| TASK TO COMPLETE |
Search the listing below for the word "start", and copy every line in which it turns up.

| DATA EXTRACT |
════

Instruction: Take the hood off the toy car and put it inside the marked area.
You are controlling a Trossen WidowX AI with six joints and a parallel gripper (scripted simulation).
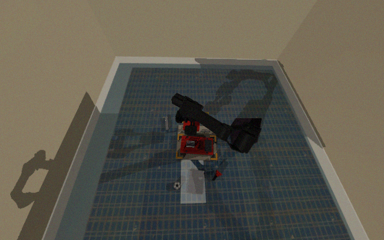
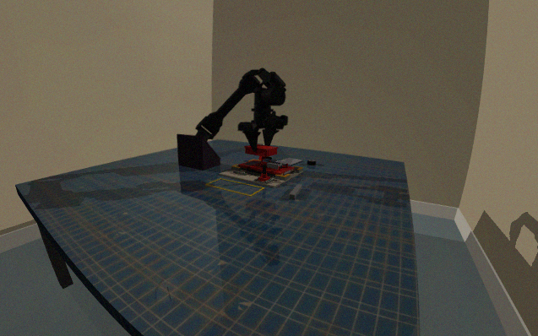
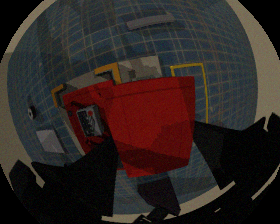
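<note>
Hood (image 2: 260,149), a red flat panel, hangs pinched in the jaws of the gripper (image 2: 262,143), lifted off the toy car (image 2: 264,168) and held in the air above it. The car sits on a pale base plate (image 2: 241,174) with orange corner marks. Removal looks finished; the carry is the step in hand. Next, the hood needs moving sideways to the yellow-outlined marked area (image 2: 235,186) on the worktop (image 2: 266,262) just beside the plate, then lowering flat inside the outline before the jaws spread and lift away. Nothing lies inside that outline. No containers appear.
</note>
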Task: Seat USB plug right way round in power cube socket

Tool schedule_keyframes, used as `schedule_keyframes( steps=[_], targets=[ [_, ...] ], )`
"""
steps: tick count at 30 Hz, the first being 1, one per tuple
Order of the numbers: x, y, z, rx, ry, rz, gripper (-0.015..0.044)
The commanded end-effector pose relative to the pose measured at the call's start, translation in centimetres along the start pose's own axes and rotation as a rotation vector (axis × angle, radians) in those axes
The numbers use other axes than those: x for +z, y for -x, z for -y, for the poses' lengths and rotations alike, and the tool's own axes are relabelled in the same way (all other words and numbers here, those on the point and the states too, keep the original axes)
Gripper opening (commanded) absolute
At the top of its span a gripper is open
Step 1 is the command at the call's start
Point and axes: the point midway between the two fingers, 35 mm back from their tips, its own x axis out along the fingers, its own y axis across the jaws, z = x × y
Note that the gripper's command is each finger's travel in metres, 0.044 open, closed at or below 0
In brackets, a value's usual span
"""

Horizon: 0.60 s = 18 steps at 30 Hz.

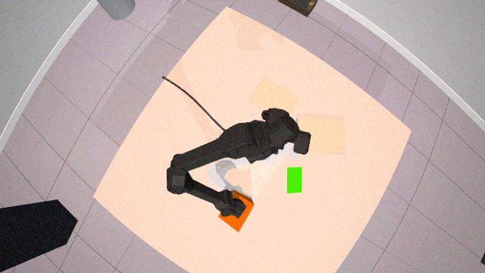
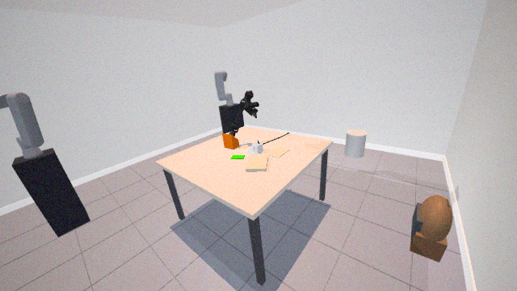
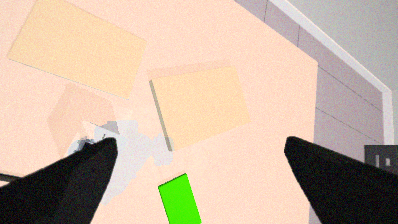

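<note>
Hanging high above the table (image 2: 226, 182), the gripper (image 3: 200, 165) points down with its two dark fingers spread wide apart and nothing between them. In the wrist view, nearest the camera, a bright green rectangle (image 3: 179, 198) lies flat on the pale table top between the fingers. Just beyond the left finger sits the white power cube (image 3: 127, 145), partly covered by that finger; the USB plug on its top cannot be made out there. Behind the cube lies a tan slab (image 3: 200, 104) with a visible side edge, and farther off to the left a thinner tan sheet (image 3: 75, 47) lies flat.

From the exterior camera the power cube (image 2: 255, 148) stands near the middle of the table, with a small dark stub rising from its top, too small to tell how it sits. A thin black cable (image 2: 276, 139) runs from the cube toward the far edge of the table. The green rectangle (image 2: 237, 157) lies just left of the cube, the tan slab (image 2: 257, 163) in front of it, the thin sheet (image 2: 279, 152) to its right.

In the top view the arm (image 1: 227, 145) reaches from its orange base (image 1: 236, 216) over the spot where the cube stands, hiding it. The cable (image 1: 193, 100) emerges from under the arm and trails off across the table.
</note>
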Motion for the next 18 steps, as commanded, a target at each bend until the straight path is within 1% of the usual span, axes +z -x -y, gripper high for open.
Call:
schedule_keyframes(
  steps=[1,12,16,18],
  targets=[
    [-2.0,-6.2,-3.2,0.205,0.339,-0.110,0.0440],
    [-5.8,-13.4,-9.4,0.545,0.844,-0.180,0.0440],
    [-7.5,-15.3,-12.0,0.681,1.020,-0.176,0.0440],
    [-7.7,-15.6,-12.4,0.699,1.042,-0.175,0.0440]
  ],
)
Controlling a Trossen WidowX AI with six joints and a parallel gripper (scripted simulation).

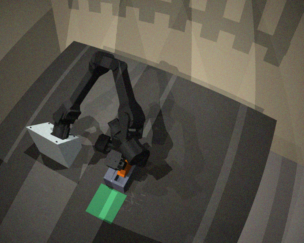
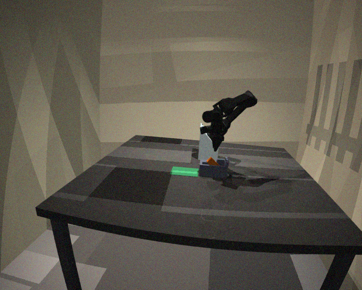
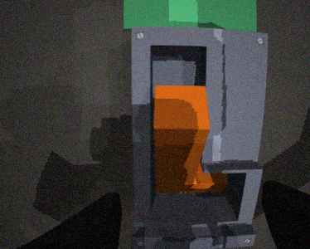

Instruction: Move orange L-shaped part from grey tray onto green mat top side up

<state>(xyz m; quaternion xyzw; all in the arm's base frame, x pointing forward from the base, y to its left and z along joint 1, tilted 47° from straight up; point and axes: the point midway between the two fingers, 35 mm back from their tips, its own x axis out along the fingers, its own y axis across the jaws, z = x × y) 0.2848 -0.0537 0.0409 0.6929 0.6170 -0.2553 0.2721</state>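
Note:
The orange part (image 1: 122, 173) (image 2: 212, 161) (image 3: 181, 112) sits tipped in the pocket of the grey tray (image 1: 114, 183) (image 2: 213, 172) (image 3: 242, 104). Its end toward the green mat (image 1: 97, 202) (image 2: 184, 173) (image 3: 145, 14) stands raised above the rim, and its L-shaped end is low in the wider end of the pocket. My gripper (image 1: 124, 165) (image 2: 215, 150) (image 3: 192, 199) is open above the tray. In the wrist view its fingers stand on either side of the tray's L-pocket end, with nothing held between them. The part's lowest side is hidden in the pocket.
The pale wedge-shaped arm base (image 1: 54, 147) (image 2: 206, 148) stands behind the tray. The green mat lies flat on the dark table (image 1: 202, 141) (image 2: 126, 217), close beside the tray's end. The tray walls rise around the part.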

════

| TASK RESULT |
The commanded end-effector pose relative to the pose measured at the call's start, translation in centimetres along the start pose's own axes and rotation as a rotation vector (axis × angle, radians) in those axes
Step 1 is the command at the call's start

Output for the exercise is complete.